This guide explains all the available parameters in the config.yaml file used to configure training in seq2squiggle. The parameters are grouped into different sections based on their purpose, such as logging, preprocessing, model architecture, and training.


Logging Parameters

  • log_name
    The name of the logging directory where logs will be saved.
    Example: "Human-R1041-4khz"

  • wandb_logger_state
    The state of the wandb logger, which is used for experiment tracking and visualization.
    Options:

    • disabled: Completely disable wandb logging.
    • online: Enable online logging, which requires logging into wandb via wandb login or using other authentication methods (API key, environment variable, etc.). More details can be found on the wandb website.
    • offline: Store logs locally without syncing to the wandb cloud.

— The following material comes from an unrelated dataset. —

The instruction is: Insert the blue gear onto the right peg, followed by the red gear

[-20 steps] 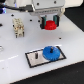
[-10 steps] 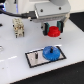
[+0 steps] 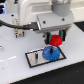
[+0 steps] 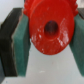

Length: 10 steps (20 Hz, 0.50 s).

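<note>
In the exterior view the blue gear (image 3: 49, 52) lies flat on the right part of the black-rimmed grey plate (image 3: 34, 59), so the right peg is hidden under it. Just above and to the right hangs the red gear (image 3: 55, 39), held between the fingers of my gripper (image 3: 55, 38). The wrist view is filled by the red gear (image 4: 49, 29), its centre hole facing the camera, with green pads (image 4: 22, 42) pressed on both sides. A second thin peg (image 3: 36, 55) stands on the plate's left part.
A white table (image 3: 70, 70) carries the plate. A black cable (image 3: 12, 22) loops across the exterior view's left. Small fixtures (image 3: 18, 33) stand at the back left, and a blue object (image 3: 1, 49) sits at the left edge.
The arm has shifted toward the exterior view's left and lower, bringing the red gear closer over the blue gear. The blue gear stays on the plate.
</note>
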Tool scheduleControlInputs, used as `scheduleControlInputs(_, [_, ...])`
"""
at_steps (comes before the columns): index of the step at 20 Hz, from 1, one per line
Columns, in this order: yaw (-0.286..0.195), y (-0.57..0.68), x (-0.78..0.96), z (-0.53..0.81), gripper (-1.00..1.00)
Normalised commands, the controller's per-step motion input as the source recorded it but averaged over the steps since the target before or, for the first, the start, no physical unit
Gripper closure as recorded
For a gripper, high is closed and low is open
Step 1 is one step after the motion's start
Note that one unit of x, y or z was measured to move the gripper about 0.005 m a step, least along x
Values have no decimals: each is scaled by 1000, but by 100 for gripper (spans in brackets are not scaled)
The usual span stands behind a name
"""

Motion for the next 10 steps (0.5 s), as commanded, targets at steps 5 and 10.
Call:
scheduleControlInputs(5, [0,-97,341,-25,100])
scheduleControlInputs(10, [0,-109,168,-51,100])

Use this if you prefer not to log in or need offline access to logs.

Preprocessing Parameters

A chunk consists of a DNA sequence of length max_dna_len and its corresponding mapped signal, determined by the segmentation tool (e.g., f5c or uncalled4). The chunk size is defined by max_dna_len (DNA sequence length) and max_signal_len (maximum signal length), both of which are set in the config file.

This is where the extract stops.